Senator Clinton did not challenge this proposition. She challenged the announcement of it, saying that experienced foreign policy people traditionally conduct some foreign military operations covertly and that his failure to observe this convention was yet another demonstration of Senator Obama's inexperience in worldly affairs.

As something of a veteran, seasoned or unseasoned, of the covert world of the 20th century and as one who peeked far enough into the 21st to see terrorists coming, this is a question Americans and their candidates should seriously address. Those who have the advantage of living in the world of black and white find this question, as with many others, easy to answer. The whites say that all our actions should be transparent. The blacks say do whatever is expedient at the moment and presume no one will notice. The rest of us, as usual, see the global village in patters of plaid and shades of gray.

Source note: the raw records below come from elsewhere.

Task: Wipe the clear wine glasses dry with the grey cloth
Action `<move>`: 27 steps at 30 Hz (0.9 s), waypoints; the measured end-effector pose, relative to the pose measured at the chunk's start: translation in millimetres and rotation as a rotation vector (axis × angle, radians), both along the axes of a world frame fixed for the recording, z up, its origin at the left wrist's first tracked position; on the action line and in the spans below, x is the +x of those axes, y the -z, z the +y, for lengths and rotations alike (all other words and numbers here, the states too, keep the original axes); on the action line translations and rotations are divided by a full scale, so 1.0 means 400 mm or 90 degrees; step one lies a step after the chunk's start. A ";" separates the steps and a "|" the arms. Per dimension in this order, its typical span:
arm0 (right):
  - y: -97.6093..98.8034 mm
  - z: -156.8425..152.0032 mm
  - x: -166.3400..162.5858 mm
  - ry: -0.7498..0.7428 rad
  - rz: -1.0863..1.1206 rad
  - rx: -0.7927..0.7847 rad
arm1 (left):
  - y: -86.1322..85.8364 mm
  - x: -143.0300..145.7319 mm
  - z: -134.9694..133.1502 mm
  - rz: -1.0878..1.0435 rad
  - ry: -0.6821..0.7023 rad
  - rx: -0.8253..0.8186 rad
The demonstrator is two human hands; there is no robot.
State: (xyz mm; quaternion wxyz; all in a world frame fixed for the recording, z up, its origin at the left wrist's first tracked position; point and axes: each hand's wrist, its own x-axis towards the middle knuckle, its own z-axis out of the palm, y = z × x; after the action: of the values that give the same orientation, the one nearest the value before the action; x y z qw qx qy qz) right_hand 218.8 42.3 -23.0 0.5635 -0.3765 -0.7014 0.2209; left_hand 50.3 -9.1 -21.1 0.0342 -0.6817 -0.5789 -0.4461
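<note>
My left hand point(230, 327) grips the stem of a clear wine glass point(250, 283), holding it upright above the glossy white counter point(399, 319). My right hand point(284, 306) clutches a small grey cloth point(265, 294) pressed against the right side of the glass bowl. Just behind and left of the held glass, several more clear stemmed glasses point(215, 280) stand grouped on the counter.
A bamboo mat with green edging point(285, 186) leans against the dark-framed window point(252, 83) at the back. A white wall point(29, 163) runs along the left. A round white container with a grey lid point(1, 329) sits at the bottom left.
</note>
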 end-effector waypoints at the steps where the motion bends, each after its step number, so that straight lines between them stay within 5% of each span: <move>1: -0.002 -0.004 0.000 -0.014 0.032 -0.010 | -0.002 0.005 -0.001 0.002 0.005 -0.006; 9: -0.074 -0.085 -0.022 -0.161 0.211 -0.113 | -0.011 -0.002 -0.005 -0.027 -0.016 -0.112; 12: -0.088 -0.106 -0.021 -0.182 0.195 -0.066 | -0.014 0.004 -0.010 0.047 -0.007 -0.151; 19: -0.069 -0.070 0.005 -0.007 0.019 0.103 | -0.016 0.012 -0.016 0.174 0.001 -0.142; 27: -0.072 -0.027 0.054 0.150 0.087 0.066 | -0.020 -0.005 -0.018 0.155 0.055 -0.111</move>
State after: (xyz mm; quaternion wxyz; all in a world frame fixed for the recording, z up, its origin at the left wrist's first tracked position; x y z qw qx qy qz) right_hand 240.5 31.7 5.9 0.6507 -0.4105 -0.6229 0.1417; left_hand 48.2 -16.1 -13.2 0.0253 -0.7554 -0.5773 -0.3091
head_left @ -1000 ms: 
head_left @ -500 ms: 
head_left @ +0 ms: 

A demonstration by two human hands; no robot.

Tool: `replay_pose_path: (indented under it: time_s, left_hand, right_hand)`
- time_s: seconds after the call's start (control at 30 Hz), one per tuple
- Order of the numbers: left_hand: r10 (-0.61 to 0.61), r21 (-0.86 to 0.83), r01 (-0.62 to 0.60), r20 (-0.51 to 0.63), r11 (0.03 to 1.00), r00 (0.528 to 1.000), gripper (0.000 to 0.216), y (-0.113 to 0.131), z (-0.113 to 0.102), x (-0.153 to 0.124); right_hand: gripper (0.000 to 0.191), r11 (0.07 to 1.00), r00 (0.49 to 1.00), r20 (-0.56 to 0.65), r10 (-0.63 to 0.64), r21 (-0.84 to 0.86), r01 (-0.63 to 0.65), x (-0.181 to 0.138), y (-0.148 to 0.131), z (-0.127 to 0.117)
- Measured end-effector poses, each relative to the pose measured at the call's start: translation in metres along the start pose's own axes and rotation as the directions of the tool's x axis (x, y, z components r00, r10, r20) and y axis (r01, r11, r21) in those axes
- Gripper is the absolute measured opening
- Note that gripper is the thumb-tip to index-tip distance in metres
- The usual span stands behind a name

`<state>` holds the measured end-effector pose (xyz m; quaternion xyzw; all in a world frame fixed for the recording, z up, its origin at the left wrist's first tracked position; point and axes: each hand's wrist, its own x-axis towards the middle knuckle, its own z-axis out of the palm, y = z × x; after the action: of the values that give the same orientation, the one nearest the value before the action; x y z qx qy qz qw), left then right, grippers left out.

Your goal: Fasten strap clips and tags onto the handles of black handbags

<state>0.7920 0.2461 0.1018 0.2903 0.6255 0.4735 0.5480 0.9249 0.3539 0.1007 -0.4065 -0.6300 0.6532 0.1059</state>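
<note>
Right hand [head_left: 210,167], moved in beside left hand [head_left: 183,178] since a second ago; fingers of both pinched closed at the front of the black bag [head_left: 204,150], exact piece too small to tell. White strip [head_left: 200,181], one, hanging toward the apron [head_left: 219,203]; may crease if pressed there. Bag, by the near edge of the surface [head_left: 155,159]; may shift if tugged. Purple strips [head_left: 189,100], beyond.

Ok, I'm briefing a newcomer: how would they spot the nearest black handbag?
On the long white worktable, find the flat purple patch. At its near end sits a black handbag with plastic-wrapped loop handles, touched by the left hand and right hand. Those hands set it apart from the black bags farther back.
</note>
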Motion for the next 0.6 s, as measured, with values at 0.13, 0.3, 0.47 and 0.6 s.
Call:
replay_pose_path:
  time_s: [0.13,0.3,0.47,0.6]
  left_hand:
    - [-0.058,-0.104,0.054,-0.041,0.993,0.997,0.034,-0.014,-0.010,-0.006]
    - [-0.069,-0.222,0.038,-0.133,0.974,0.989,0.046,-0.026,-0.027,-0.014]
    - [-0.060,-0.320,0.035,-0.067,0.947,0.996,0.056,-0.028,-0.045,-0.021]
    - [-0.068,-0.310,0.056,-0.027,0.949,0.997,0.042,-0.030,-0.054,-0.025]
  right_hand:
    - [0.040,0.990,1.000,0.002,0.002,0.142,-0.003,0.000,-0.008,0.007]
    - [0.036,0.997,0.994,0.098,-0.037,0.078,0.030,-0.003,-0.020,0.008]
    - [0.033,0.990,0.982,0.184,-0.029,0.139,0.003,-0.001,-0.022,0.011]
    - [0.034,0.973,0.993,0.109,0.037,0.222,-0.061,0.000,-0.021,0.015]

Though there are a few, very rare occasions where the immediacy of a threat requires both swift and secret action, the Constitutional principles upon which our nation was founded require us to be as honest, as straightforward, and as candid as we can be with ourselves and with the world about what we are up to. By the hollow "dead or alive" rhetoric now conveniently forgotten, we have already announced our intentions to do what it takes. So, Senator Obama does not seem to have gone any further than the ineffective incumbent on this issue. It would be amazing if there is a Pakistani alive, including President Pervez Musharraf, who doubts that we would land the 82nd Airborne, Delta Force, Rangers, and the entire Marine Corps right on top of the bearded villain...if we could just find him...without asking permission from anyone.

It seems to me that is all Senator Obama was saying. But the broader issue, like too many others, should be the subject of serious discussion--presuming the geniuses who preside over these "debates" could find the methods for doing so: In this age of information revolution, where there are few secrets and nothing is secret very long, when should and when should not the United States announce its intentions to take unilateral action.

The rule, it seems to me, should be this: State clear principles upon which and conditions under which we will take action to the world; notify friendly or semi-friendly nations of specific intentions where they are concerned; and otherwise behave with the candor and honesty that our founders hoped would characterize America's behavior in the world.